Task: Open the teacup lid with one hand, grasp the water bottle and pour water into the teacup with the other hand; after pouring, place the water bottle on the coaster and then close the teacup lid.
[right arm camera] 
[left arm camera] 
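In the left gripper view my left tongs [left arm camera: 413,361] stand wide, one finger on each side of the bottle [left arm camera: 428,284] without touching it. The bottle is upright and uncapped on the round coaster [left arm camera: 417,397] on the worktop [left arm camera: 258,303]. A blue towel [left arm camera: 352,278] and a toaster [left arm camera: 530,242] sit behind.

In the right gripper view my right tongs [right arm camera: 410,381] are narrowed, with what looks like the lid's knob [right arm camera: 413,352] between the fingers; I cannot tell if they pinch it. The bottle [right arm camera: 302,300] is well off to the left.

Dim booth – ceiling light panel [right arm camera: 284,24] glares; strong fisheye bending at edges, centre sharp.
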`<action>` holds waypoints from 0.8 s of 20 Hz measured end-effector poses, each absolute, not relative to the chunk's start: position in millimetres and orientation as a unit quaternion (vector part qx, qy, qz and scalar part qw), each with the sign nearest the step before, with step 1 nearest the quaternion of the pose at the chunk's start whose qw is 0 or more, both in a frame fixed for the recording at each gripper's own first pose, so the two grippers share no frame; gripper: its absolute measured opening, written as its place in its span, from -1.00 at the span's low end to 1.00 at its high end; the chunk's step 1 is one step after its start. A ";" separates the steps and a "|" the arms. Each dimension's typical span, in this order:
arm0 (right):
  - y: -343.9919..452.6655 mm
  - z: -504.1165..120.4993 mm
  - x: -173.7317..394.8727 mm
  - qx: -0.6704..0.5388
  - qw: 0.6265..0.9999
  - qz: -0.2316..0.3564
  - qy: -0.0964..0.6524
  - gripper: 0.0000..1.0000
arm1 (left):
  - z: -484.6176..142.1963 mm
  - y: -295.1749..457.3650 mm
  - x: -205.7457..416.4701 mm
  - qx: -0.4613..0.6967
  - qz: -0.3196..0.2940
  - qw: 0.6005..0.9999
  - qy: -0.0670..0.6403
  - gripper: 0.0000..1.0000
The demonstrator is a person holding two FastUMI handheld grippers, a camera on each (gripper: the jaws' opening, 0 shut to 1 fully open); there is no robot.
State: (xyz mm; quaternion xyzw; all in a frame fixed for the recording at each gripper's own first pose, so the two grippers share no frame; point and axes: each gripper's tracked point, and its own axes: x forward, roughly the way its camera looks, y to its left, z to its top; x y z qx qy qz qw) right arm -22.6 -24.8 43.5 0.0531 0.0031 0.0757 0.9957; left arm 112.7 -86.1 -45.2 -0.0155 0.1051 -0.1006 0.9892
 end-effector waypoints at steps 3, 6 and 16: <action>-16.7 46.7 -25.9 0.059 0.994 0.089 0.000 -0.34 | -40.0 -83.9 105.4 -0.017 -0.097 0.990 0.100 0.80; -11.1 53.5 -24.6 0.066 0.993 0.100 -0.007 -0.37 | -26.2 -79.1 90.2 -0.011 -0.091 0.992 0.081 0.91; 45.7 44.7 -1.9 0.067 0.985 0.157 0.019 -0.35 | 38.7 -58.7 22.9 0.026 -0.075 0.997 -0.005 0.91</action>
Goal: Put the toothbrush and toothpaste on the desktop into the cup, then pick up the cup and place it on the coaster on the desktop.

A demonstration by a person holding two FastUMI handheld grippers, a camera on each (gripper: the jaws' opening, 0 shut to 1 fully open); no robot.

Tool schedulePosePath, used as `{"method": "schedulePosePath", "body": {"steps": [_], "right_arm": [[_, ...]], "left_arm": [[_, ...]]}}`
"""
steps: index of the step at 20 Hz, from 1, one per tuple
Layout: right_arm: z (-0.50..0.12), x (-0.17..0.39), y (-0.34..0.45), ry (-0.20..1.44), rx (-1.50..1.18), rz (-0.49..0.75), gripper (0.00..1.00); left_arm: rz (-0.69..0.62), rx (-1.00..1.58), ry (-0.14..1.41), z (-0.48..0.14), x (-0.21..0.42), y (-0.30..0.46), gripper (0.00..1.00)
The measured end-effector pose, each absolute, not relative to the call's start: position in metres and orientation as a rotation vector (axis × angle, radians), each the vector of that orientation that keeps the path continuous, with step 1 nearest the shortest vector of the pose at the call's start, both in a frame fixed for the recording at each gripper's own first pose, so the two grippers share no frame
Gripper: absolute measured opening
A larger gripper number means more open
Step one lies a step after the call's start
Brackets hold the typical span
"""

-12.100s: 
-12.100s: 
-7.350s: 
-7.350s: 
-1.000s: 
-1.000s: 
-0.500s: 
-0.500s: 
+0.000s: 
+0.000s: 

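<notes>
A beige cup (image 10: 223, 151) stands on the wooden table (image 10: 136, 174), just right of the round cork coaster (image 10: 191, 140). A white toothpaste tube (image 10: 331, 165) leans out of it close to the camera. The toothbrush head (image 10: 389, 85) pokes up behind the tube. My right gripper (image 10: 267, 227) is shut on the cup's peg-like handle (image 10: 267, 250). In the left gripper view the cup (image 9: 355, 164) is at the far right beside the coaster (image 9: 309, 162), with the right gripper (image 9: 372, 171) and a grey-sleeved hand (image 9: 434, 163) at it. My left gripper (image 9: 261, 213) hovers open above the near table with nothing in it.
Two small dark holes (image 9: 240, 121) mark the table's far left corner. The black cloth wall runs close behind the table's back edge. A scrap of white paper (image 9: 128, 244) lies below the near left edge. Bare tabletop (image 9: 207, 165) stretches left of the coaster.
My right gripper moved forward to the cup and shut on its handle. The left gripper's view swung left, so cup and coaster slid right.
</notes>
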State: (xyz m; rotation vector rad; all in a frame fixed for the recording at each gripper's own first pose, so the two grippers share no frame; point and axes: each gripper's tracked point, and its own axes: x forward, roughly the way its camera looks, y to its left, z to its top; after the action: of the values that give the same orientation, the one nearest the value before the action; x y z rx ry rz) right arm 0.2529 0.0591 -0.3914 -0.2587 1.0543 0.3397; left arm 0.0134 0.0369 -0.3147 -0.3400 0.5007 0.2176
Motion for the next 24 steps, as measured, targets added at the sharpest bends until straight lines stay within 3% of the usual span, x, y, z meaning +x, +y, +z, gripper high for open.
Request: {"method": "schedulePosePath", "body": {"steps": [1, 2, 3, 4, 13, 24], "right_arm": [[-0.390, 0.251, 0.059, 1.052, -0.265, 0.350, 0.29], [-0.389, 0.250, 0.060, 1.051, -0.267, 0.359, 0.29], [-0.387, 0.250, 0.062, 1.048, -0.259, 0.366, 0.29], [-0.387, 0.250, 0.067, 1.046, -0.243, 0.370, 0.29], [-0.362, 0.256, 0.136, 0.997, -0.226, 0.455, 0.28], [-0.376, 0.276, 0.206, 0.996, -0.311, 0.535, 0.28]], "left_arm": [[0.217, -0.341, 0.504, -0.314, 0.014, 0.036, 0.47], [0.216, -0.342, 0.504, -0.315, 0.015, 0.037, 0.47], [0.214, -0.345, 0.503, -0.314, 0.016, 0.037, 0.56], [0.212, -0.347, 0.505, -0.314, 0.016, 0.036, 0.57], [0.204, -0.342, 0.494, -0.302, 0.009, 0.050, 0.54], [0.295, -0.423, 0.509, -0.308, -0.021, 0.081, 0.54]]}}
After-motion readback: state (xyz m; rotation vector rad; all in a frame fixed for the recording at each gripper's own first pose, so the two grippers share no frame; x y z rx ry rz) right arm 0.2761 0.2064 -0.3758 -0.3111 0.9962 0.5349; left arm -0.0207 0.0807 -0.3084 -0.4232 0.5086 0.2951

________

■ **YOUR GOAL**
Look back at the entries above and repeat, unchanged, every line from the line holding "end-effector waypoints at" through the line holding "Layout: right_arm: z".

■ **YOUR RESPONSE**
 end-effector waypoints at steps 3, 6 and 16: <action>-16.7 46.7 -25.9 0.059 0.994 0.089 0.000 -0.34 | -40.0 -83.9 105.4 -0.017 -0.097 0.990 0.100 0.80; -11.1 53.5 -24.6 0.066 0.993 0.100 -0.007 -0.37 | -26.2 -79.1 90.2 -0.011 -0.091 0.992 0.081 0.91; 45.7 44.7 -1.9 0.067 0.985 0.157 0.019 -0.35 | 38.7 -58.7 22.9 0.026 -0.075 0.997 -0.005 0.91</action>
Goal: Put the toothbrush and toothpaste on the desktop into the cup, then pick up the cup and place it on the coaster on the desktop.

A demonstration by a person holding two FastUMI handheld grippers, a camera on each (gripper: the jaws' opening, 0 shut to 1 fully open); no robot.

Tool schedulePosePath, used as `{"method": "schedulePosePath", "body": {"steps": [_], "right_arm": [[_, ...]], "left_arm": [[_, ...]]}}`
"""
steps: index of the step at 20 Hz, from 1, one per tuple
Layout: right_arm: z (-0.50..0.12), x (-0.17..0.39), y (-0.34..0.45), ry (-0.20..1.44), rx (-1.50..1.18), rz (-0.49..0.75), gripper (0.00..1.00); left_arm: rz (-0.69..0.62), rx (-1.00..1.58), ry (-0.14..1.41), z (-0.48..0.14), x (-0.21..0.42), y (-0.30..0.46), gripper (0.00..1.00)

Output is complete for this exercise.